2) The BLA is a REALLY complicated area of the brain. You get activity there with reward, sure, but you ALSO get activity with stress. While I understand their rationale for wanting to look there (it reacts to reward, and it’s not the nucleus accumbens, which is where everyone else looks), I’d be interested in teasing apart which BLA neurons specifically react to stress or pleasure, and where these circuits lead, and even more, where they come from. You could test excitatory vs inhibitory output, for example, by using techniques like microdialysis to monitor levels of neurochemicals like glutamate (excitatory) or GABA (inhibitory) coming from the BLA to other regions. You could use optogenetics to selectively stimulate excitatory or inhibitory neurons in the BLA, and see what effect this has on stress responses and their reactions to palatable food. I feel like they didn’t really justify their choice of the BLA, and while the lesion proved that the BLA was necessary for the reduced stress response when rats of tasty sweet solutions, it actually didn’t prove that the BLA was SUFFICIENT. So the BLA plays a role…but what role, really?

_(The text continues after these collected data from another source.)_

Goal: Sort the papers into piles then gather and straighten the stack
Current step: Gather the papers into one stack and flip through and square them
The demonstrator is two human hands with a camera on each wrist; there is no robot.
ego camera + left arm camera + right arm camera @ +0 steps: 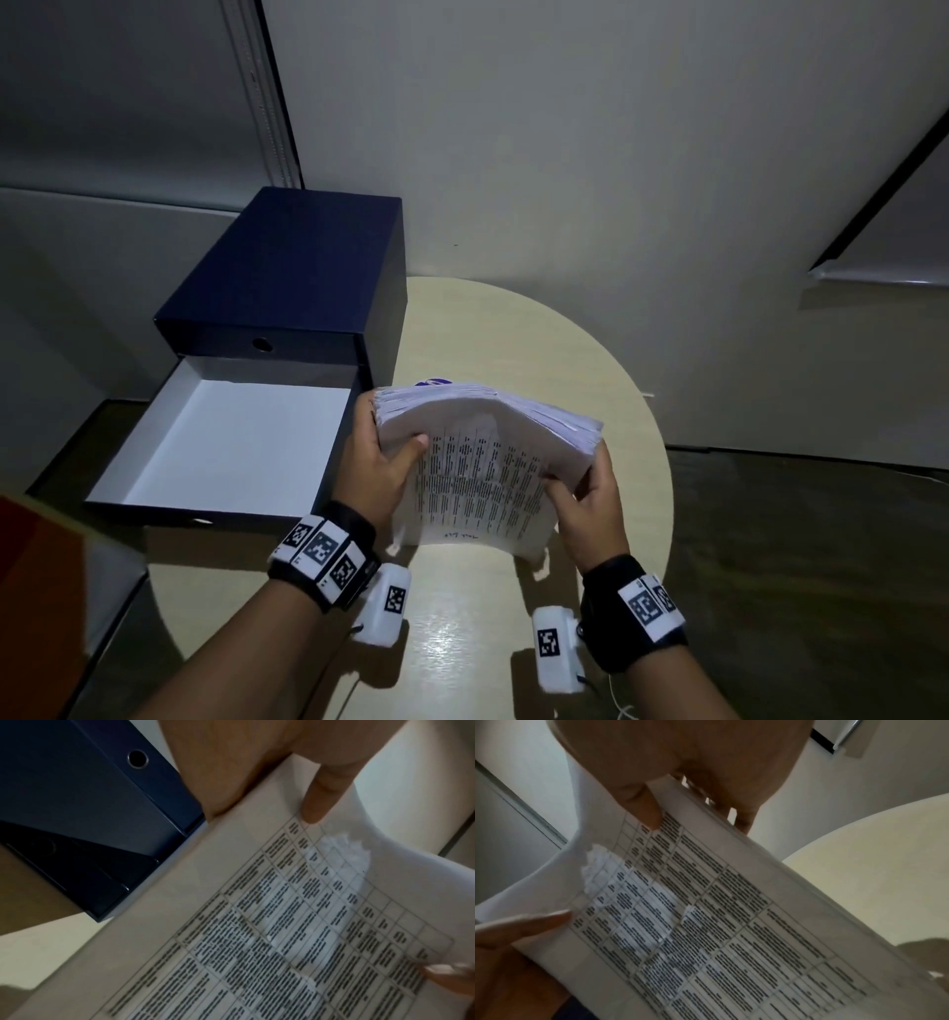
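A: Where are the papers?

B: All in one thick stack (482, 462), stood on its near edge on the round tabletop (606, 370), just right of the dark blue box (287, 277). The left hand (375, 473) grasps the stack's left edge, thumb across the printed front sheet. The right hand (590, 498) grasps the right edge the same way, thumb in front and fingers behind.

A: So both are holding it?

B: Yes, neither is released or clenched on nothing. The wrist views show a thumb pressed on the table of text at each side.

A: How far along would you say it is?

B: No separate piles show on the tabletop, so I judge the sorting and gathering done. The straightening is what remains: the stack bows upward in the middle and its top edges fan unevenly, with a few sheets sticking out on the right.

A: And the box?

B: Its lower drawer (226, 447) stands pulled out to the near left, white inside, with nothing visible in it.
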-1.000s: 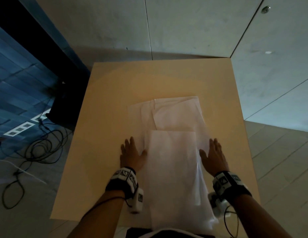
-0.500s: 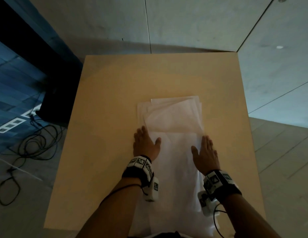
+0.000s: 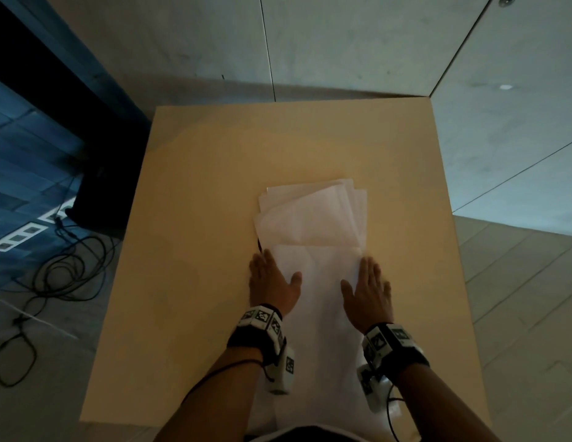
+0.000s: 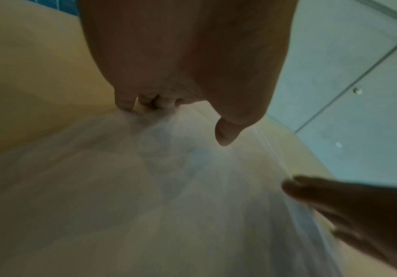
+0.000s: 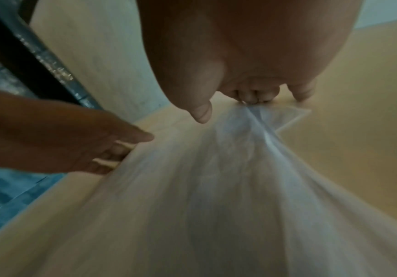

But there were also a lot of little picky things about this paper that I liked! I liked that they used saccharin, this means you have a non-caloric control. I also like that they used sex. It implies that you can use lots of rewarding behaviors to relieve stress.
But overall, this paper kind of feels like…duh. The entire first half, anyway, has actually been shown in humans (well, ok, I don’t think they’ve had people, say, get stressed and then ejaculate and come back and see if they felt better, but the results from that study I bet would be very similar). The BLA bit is cool, but WHY the BLA? And why didn’t they do more with it? Why just show a bunch of genes and a behavior study?
This paper obviously leaves us with more research in mind. But in the meantime, rest assured, reaching for the pie WILL make you feel at least a little better. Before the guilt sets in.
(Source)
Finally, the last paragraph of this paper has some pure gold in it:
Lastly, although “self-medication” by consumption of highly
palatable, calorically dense comfort foods clearly decreases col-
lective stress responses, reductions can also be achieved by en-
gaging in other naturally rewarding behaviors. The ability to engage
reward systems in the face of stress may be exploited as a means to
diminish the contribution of life stress to the obesity epidemic and
other stress-related disorders.
What does that mean? It means, well, we don’t want to promote the obesity epidemic by encouraging comfort food consumption so…HAVE MORE SEX!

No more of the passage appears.